Corruption when restoring to new openstack instance volume.

banksyian commented 5 years ago

I have been testing the powershell tools to backup SolidFire volumes which are used as bootable root volumes for openstack volume backed instances.

While backups and restores work and appear to be consistent when restoring to the original volume I am having trouble restoring to new volumes in the event the original was removed. I have tried creating a new instance then restoring a backup to its root volume and also creating a blank volume, restoring a backup to it and then creating an instance from this volume. In both cases the instance will boot, but the data appears to have been corrupted.

There are corruptions and checksum errors in the kernel log and syslog, which could possibly be resolved by running a filesystem check, however as these are volume backed instances we are unable to boot them into recovery mode to run a disk check with the root volume unmounted.

Can anyone advise if they have any experience with backing up and restoring instance root disks with the tool or any advice would be appreciated.
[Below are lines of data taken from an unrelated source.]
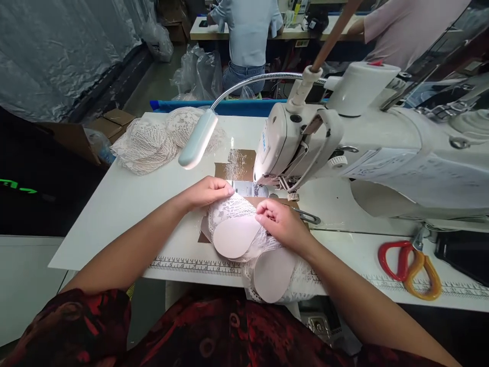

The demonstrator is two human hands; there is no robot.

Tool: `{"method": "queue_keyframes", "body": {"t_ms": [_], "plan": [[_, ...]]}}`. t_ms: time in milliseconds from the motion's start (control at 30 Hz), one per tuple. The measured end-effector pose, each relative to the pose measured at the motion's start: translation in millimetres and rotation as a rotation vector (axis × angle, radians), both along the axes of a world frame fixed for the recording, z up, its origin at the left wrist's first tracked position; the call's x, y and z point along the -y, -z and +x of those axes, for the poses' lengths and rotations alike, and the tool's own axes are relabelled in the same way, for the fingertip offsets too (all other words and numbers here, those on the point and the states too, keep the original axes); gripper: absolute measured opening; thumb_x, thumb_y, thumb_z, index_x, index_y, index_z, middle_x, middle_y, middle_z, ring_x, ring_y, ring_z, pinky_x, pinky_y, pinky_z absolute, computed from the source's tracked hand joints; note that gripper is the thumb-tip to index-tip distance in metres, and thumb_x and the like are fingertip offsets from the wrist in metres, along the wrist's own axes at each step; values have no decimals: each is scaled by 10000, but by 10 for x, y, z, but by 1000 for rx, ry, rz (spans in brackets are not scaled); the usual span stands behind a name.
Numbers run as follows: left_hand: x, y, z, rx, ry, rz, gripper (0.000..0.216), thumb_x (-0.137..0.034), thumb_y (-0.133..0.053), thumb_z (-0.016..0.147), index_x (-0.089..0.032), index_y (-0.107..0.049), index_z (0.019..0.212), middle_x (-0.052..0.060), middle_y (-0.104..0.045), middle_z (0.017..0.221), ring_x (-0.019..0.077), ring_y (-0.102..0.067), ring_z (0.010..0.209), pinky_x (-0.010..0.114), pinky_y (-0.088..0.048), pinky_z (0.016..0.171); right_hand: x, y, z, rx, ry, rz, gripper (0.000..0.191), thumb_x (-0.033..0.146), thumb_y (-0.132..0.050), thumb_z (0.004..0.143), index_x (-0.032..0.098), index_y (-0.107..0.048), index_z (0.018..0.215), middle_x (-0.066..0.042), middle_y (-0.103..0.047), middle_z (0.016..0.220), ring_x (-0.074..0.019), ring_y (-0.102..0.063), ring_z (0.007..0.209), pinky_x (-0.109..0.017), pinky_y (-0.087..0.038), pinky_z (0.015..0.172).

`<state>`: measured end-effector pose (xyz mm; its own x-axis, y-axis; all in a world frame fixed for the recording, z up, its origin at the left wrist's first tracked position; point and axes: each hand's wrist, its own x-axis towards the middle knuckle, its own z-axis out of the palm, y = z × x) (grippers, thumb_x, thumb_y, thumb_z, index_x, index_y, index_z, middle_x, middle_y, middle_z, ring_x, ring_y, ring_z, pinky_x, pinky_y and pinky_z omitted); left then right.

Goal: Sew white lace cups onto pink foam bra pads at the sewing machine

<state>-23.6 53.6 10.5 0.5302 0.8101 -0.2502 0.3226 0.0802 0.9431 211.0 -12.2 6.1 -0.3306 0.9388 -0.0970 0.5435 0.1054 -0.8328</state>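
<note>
A white lace bra (pixel 236 238) with two smooth pale cups lies at the near side of the sewing machine (pixel 280 140). Its second cup (pixel 274 275) hangs partly over the table's front edge. My left hand (pixel 209 192) is closed, pinching the lace's upper corner between thumb and finger, just left of the metal needle plate (pixel 244 188). My right hand (pixel 280 221) is closed too, with bent fingertips gripping the lace at the right of the upper cup. Close behind the right hand lies a small metal tool (pixel 308 216), partly hidden.
Lace pieces (pixel 147 142) are heaped at the back left, under a lamp (pixel 198 140) on a bendy neck. Red-and-yellow-handled scissors (pixel 410 267) lie at the right. A printed ruler (pixel 202 266) runs along the front edge. Two people sit or stand beyond the table.
</note>
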Motion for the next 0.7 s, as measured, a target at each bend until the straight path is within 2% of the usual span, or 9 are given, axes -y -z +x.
{"method": "queue_keyframes", "body": {"t_ms": [167,300,400,533,600,700], "plan": [[-87,132,215,-63,-59,214,279,-353,-615,781,-150,-542,605,3,-530,611,98,-442,553,228,-323,529,10,-19,44,112,-100,-44,145,204,-486,793,198,-629,819,36,-573,567,-136,-511,555,-254,-344,546],[-197,151,376,-278,91,478,267,-337,-560,825,-150,-589,635,2,-543,585,113,-459,548,234,-322,532,-6,-7,49,110,-157,-88,180,226,-498,811,186,-644,909,33,-610,547,-140,-552,551,-253,-353,548],[-195,72,384,-335,130,602,263,-387,-537,853,-151,-651,829,37,-601,739,149,-525,650,242,-374,576,-8,9,58,268,-142,34,170,297,-527,829,213,-673,857,27,-611,567,-135,-524,544,-254,-283,515],[70,-79,293,-468,-21,752,315,-381,-479,894,-144,-617,1047,103,-608,973,213,-570,853,294,-457,697,-2,63,83,350,-116,201,207,322,-527,852,199,-652,742,10,-621,634,-124,-501,564,-264,-280,534],[263,-106,292,-546,36,767,314,-355,-474,895,-145,-604,1088,120,-608,1047,236,-579,924,340,-485,777,-4,100,87,351,-116,287,216,328,-519,869,185,-646,769,-7,-636,683,-132,-521,605,-268,-321,571],[471,-49,375,-610,209,788,348,-321,-482,883,-105,-587,1135,173,-584,1166,297,-539,1088,432,-469,918,-15,147,78,404,-138,395,227,333,-500,891,173,-656,928,-45,-658,805,-175,-570,736,-291,-381,666]]}}
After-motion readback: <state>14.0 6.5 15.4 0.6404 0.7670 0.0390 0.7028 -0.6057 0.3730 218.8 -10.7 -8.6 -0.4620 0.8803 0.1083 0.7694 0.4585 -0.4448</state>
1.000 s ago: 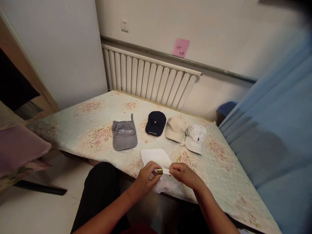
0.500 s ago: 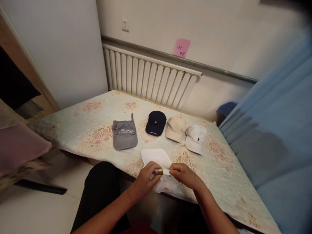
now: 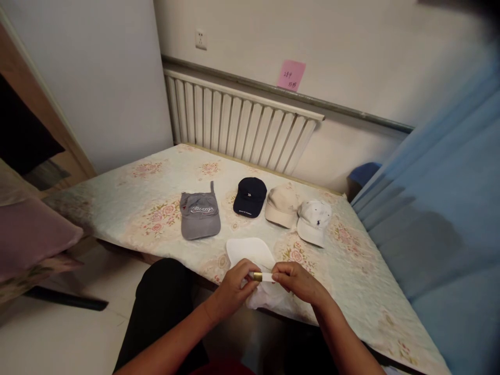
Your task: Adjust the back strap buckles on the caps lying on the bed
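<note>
A white cap (image 3: 250, 250) lies at the near edge of the bed, its brim pointing away from me and its crown partly hidden under my hands. Its white strap (image 3: 267, 277) is stretched level between my two hands, with a gold-coloured buckle (image 3: 258, 276) on it. My left hand (image 3: 239, 281) pinches the strap at the buckle between thumb and fingers. On the other side, my right hand (image 3: 294, 281) pinches the strap's right part, fingers curled.
Beyond my hands lie a grey cap (image 3: 200, 214), a navy cap (image 3: 250, 197), a beige cap (image 3: 282, 205) and another white cap (image 3: 314, 221) on the flowered bed cover (image 3: 128, 208). A radiator (image 3: 242, 125) stands behind; a blue curtain (image 3: 441, 224) hangs at the right.
My right hand has shifted very slightly to the right, and a little more of the strap shows beside the buckle. The caps on the bed have not moved.
</note>
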Demonstrator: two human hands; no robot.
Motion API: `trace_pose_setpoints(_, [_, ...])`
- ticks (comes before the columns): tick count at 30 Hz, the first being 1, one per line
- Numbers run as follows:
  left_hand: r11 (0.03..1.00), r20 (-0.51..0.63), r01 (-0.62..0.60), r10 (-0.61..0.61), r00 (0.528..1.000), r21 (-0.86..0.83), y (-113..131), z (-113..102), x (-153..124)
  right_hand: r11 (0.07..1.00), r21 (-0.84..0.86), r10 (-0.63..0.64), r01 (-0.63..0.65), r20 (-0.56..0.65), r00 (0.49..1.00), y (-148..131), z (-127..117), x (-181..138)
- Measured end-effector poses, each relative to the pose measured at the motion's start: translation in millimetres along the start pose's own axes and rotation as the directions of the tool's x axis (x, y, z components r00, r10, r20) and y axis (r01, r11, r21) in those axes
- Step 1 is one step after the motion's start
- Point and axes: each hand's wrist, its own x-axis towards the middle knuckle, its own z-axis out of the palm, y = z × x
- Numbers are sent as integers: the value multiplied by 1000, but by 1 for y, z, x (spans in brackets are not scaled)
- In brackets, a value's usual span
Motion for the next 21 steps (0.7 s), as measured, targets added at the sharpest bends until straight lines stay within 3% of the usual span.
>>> trace_pose_setpoints(21, [999, -25, 2, -3, 1000, -32, -1, 4, 0, 999, 44, -21, 21, -9, 1000, 1, 7, 2])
scaleoutsean commented 5 years ago

PowerShell tools only pass API calls to Element OS, so it would be more appropriate to discuss this at https://community.netapp.com/t5/AFF-NVMe-EF-Series-and-SolidFire-Discussions/bd-p/flash-storage-systems-discussions (and it would be noticed by more folks). I suggest you copy-paste to there and add some context. If your OS is up-and-running, I would expect that the image would at best be crash-consistent (so when restored, it'd be as if OS crashed) and at worst corrupt. OS logs are open and modified at all times so I guess backup is created from a crash-consistent snapshot. Maybe you could restore them to a new volume, mount that volume from other (existing) VMs, run fsck and detach. That could be a simple script, even a container-driven one-off fsck job that runs after your Restore command.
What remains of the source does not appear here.